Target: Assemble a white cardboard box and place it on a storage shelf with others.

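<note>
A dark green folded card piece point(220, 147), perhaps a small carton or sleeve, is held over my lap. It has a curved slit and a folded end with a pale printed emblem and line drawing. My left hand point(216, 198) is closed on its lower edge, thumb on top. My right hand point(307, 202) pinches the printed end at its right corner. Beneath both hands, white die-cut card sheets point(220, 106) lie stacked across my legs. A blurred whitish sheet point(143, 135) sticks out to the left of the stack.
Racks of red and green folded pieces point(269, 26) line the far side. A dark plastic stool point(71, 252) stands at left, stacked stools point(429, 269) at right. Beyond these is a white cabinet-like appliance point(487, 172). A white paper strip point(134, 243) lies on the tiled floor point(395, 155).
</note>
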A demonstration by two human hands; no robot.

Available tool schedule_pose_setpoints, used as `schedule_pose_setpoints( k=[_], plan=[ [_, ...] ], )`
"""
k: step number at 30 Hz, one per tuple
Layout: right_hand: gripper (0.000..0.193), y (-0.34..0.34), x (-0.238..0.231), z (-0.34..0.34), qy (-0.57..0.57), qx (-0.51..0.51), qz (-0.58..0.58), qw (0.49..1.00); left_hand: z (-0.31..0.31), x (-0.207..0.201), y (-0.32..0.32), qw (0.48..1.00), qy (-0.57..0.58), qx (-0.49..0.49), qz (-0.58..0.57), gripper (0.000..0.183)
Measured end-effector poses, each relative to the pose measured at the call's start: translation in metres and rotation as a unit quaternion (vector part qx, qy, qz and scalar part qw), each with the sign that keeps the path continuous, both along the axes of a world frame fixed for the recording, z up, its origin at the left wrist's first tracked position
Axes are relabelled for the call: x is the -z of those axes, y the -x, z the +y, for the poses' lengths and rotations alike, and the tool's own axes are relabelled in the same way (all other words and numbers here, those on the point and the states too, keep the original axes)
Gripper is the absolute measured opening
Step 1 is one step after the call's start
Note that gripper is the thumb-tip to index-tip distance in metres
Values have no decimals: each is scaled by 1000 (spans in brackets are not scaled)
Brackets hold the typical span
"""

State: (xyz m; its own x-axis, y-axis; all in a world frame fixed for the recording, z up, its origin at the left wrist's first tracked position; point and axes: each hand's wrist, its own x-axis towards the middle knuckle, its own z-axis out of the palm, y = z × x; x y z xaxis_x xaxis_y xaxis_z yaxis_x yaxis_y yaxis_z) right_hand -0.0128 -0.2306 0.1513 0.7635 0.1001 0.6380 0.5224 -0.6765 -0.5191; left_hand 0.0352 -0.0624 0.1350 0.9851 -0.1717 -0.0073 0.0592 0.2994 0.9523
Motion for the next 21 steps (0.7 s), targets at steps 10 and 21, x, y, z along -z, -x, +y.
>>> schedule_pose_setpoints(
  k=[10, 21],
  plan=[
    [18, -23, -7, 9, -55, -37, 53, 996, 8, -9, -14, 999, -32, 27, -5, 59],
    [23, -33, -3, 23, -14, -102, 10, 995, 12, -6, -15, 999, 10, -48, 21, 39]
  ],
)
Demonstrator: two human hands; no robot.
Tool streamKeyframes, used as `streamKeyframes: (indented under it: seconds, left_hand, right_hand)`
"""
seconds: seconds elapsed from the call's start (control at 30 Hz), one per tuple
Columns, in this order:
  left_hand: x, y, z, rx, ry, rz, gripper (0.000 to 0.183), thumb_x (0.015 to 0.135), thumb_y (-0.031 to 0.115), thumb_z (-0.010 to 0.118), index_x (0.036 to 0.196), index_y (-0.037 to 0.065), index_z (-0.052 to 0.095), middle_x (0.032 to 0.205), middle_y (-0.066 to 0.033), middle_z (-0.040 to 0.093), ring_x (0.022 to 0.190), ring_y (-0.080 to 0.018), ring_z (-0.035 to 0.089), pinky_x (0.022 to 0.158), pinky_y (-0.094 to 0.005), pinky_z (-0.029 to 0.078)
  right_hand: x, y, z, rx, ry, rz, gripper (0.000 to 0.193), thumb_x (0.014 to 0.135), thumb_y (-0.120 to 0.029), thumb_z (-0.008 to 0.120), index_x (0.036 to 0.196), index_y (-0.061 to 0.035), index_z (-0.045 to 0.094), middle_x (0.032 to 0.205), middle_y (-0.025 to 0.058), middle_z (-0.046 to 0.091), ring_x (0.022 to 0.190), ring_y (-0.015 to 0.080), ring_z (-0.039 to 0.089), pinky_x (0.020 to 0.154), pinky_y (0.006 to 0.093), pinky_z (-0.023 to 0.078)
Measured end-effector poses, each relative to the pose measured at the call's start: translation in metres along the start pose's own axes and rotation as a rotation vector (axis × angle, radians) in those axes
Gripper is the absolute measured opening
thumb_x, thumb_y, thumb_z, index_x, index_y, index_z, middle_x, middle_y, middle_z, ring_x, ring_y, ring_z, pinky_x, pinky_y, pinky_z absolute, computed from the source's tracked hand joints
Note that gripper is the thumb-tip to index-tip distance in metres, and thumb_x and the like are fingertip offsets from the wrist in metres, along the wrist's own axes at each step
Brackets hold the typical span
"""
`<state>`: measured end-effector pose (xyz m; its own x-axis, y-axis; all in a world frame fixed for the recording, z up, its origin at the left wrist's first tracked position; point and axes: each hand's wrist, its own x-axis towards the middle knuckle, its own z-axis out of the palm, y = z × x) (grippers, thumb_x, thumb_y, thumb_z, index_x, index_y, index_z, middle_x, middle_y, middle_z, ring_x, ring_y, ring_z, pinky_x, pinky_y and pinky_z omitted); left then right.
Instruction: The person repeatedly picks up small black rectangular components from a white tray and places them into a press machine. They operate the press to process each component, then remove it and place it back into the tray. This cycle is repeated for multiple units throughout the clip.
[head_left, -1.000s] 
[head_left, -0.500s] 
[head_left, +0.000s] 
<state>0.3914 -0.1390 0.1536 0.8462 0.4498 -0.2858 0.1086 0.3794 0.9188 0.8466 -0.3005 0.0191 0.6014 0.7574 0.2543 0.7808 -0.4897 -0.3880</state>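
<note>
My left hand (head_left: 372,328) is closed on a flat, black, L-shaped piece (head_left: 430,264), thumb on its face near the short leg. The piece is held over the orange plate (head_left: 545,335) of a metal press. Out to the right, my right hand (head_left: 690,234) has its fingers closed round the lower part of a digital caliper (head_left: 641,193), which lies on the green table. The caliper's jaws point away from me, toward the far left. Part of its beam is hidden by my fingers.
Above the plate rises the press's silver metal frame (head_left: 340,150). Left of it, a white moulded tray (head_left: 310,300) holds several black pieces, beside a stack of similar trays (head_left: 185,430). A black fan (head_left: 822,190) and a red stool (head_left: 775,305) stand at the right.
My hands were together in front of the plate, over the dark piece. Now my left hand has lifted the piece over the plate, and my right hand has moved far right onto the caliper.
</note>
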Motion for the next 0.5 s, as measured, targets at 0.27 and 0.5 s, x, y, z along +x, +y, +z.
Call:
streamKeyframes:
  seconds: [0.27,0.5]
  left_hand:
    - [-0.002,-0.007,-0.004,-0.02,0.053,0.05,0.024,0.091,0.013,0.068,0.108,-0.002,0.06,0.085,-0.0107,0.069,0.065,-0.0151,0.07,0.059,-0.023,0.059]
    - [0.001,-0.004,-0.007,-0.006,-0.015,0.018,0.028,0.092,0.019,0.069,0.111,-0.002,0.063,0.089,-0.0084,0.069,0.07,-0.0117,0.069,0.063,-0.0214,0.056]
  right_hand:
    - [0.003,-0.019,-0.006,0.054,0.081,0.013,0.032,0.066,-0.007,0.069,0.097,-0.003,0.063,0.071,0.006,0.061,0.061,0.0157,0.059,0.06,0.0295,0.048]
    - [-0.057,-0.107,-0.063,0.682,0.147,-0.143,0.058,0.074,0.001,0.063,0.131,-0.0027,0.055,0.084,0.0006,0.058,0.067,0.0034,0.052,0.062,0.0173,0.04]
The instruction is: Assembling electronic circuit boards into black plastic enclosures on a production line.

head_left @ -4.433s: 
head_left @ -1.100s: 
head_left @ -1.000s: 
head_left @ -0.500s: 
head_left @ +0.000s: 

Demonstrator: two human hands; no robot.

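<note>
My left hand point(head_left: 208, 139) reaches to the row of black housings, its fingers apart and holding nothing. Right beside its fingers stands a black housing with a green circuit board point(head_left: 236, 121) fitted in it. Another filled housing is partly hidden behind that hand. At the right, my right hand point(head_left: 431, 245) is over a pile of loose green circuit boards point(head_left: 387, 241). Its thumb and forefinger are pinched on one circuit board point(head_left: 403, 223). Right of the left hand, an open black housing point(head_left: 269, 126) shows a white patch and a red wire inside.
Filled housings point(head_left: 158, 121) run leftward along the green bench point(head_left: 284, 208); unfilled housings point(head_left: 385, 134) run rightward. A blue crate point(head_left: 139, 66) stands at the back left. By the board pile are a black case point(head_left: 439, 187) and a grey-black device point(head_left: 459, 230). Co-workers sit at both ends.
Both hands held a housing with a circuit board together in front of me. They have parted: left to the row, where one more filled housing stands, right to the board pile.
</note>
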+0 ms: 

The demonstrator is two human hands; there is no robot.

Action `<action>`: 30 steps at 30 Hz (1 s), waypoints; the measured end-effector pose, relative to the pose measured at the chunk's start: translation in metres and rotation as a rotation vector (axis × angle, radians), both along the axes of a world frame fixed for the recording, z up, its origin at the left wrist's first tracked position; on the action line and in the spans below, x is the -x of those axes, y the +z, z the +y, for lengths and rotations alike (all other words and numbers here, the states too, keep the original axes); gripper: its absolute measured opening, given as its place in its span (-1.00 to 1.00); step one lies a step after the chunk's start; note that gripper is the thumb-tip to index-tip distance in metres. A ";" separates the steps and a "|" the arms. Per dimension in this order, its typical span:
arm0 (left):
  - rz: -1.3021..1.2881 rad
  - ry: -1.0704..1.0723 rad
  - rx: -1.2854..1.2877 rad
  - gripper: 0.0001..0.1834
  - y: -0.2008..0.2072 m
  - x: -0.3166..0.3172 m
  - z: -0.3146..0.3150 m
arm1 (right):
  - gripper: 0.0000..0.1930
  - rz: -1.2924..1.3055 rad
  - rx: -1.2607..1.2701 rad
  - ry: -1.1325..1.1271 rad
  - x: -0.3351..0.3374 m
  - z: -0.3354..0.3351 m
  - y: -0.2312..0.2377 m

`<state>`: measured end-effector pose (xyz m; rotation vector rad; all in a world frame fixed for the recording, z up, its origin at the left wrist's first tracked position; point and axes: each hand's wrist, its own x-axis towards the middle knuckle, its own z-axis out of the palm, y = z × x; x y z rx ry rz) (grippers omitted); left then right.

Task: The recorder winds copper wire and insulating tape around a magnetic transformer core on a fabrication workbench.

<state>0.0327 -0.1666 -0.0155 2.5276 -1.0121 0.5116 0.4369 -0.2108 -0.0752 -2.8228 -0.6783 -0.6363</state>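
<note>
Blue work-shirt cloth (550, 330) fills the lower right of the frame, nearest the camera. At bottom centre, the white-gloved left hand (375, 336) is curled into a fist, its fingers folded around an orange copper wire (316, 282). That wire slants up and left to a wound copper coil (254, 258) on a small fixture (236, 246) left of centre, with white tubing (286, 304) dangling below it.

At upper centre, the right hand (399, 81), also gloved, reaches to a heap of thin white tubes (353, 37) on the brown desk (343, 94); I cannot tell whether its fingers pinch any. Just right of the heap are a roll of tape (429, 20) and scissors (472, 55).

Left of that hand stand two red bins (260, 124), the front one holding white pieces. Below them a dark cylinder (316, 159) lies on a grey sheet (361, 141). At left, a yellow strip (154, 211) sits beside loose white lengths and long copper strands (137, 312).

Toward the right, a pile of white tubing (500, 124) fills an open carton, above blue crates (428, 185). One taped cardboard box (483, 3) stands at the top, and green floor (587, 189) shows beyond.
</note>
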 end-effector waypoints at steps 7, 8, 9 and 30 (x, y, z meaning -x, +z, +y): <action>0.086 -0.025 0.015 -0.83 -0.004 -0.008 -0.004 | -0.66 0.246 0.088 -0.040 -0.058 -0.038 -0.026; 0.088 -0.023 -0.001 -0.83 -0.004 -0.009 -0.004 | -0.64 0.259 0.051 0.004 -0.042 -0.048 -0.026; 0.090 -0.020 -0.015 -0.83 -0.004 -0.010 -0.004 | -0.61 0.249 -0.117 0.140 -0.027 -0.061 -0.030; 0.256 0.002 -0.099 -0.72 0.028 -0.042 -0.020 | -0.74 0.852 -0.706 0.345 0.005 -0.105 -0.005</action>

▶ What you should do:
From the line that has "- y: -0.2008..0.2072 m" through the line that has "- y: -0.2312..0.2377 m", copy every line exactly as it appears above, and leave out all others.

▶ Written reply:
  - y: -0.2008..0.2072 m
  - x: -0.3166..0.3172 m
  - z: -0.3146..0.3150 m
arm1 (right):
  - gripper: 0.0000..0.1930
  - rz: -1.2924..1.3055 rad
  - rx: -1.2607..1.2701 rad
  - ry: -1.1325..1.1271 rad
  - x: -0.3351..0.3374 m
  - z: -0.3354..0.3351 m
  - y: -0.2312..0.2377 m

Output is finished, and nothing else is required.